**Activity:**
In the records below, begin at the line that has "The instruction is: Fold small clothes" and stop after the line that has "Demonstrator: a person"; quote those lines verbatim and nothing more.

**Exercise materials:**
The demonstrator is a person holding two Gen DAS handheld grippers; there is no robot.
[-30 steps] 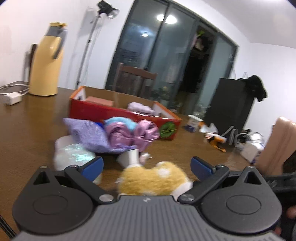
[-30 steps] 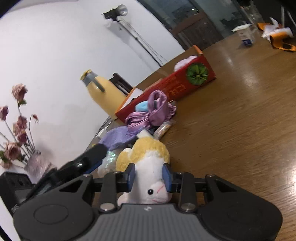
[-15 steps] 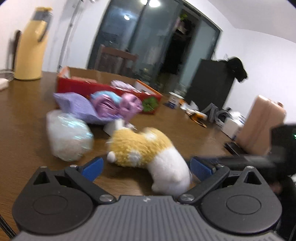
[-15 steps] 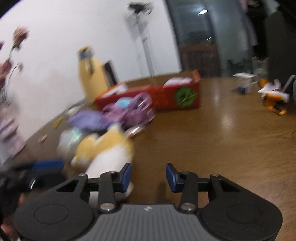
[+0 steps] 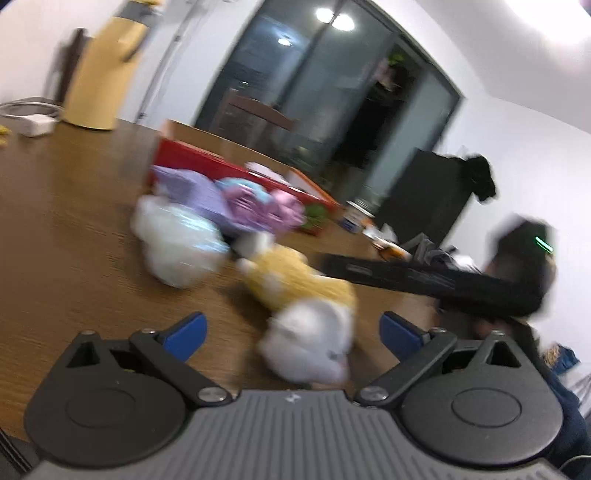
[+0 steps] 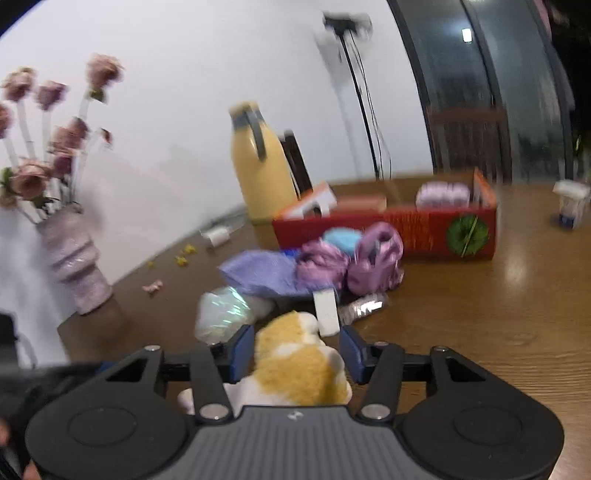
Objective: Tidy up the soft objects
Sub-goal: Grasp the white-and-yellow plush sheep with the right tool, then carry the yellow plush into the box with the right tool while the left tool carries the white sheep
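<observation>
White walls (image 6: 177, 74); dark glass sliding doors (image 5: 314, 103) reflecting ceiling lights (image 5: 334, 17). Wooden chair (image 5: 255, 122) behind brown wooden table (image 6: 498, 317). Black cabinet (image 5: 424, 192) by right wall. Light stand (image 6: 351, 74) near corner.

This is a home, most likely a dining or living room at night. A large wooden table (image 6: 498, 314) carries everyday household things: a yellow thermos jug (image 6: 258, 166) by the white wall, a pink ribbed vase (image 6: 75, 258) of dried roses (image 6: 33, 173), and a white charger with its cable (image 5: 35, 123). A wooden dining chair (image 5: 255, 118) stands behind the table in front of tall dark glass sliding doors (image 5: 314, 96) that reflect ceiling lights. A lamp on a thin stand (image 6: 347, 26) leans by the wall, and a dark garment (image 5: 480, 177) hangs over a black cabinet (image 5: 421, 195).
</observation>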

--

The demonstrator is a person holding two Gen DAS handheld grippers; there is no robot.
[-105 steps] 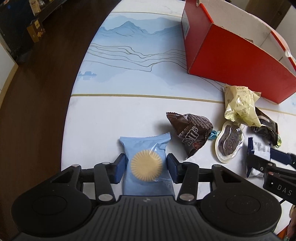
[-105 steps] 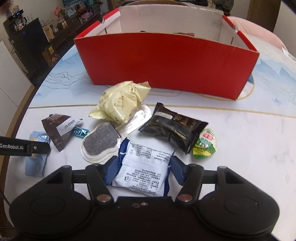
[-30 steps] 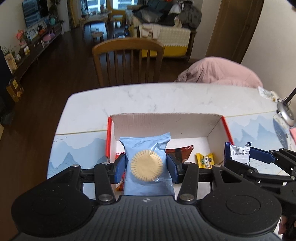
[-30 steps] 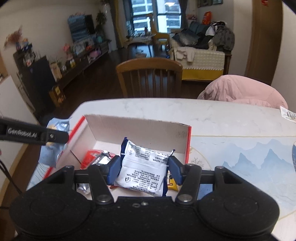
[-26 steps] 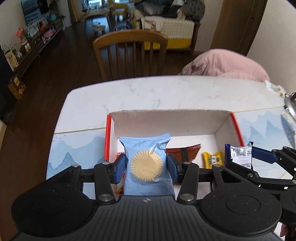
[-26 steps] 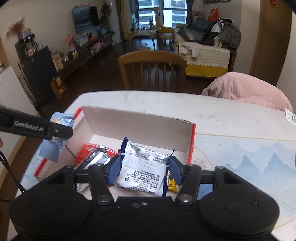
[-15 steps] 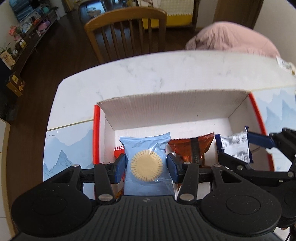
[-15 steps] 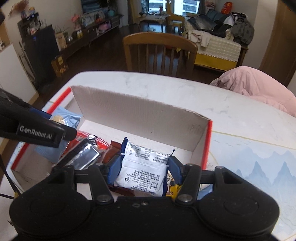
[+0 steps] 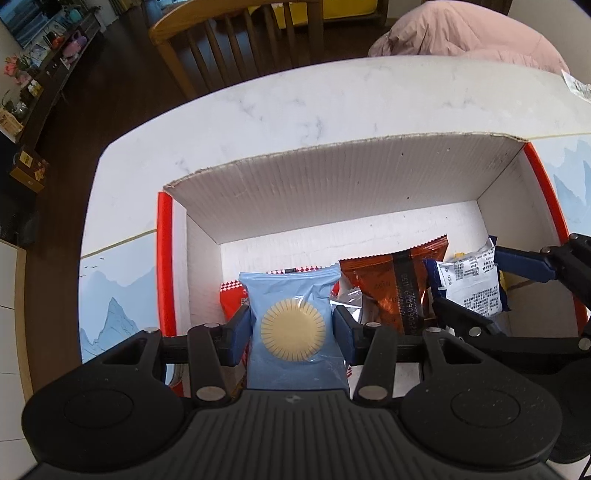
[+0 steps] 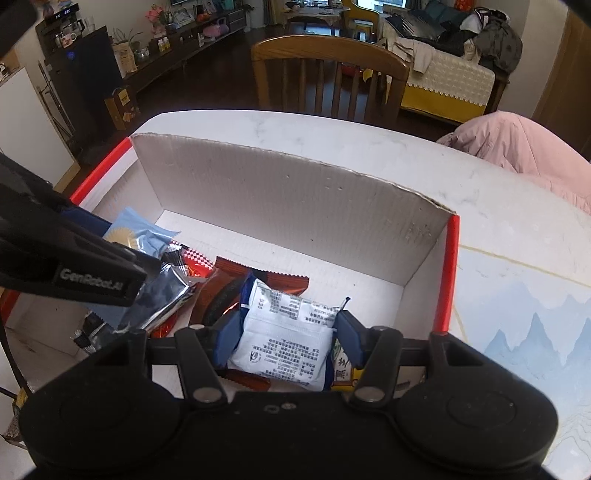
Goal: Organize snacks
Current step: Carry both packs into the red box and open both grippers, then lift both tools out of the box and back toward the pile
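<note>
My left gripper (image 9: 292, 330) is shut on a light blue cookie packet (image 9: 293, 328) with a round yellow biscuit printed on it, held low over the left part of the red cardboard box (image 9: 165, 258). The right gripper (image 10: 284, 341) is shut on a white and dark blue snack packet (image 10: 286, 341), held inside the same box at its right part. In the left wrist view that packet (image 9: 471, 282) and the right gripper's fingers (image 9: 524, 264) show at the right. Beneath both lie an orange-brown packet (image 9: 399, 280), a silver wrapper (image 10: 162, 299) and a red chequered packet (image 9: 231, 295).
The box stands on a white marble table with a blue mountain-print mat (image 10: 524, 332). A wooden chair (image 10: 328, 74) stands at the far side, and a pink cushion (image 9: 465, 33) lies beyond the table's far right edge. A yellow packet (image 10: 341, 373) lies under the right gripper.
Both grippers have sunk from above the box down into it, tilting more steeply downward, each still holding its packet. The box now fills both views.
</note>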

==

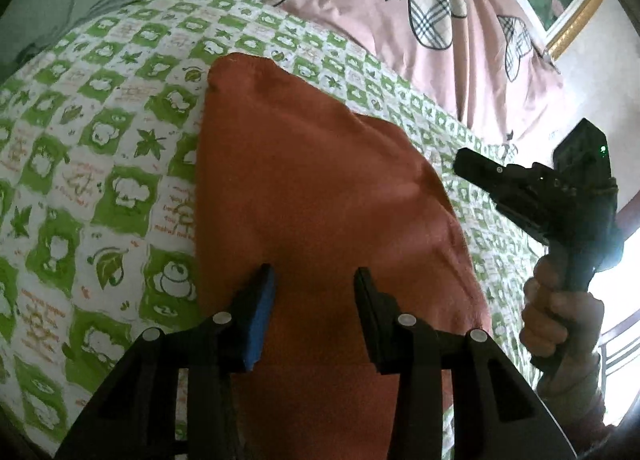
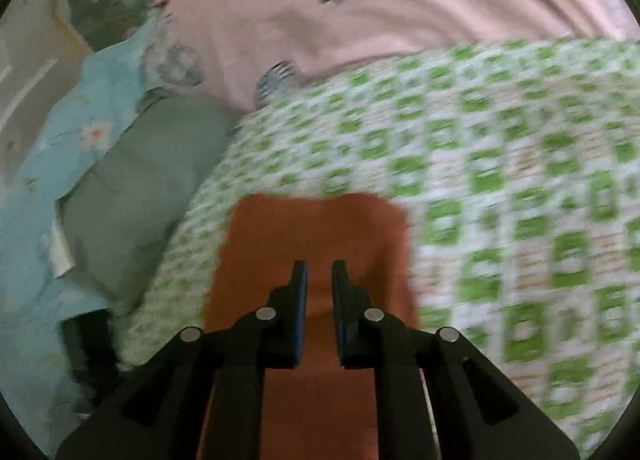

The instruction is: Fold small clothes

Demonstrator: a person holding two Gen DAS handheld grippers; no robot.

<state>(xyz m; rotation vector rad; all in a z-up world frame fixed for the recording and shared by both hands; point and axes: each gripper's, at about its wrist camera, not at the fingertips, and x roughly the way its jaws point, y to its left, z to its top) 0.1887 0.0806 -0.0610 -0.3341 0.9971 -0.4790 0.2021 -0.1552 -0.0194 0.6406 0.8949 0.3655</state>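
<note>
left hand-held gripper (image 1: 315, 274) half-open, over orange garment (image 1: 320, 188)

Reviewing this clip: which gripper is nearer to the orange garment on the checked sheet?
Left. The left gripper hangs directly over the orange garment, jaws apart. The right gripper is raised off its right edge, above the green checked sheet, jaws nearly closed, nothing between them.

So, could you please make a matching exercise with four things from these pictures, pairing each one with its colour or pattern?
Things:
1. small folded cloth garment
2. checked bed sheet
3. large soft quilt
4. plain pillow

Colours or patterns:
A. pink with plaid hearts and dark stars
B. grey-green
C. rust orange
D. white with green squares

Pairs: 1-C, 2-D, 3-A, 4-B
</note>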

**Reply:**
The instruction is: Fold small clothes

Demonstrator: a person holding two Gen DAS handheld grippers; no robot.

The exercise requires no more work.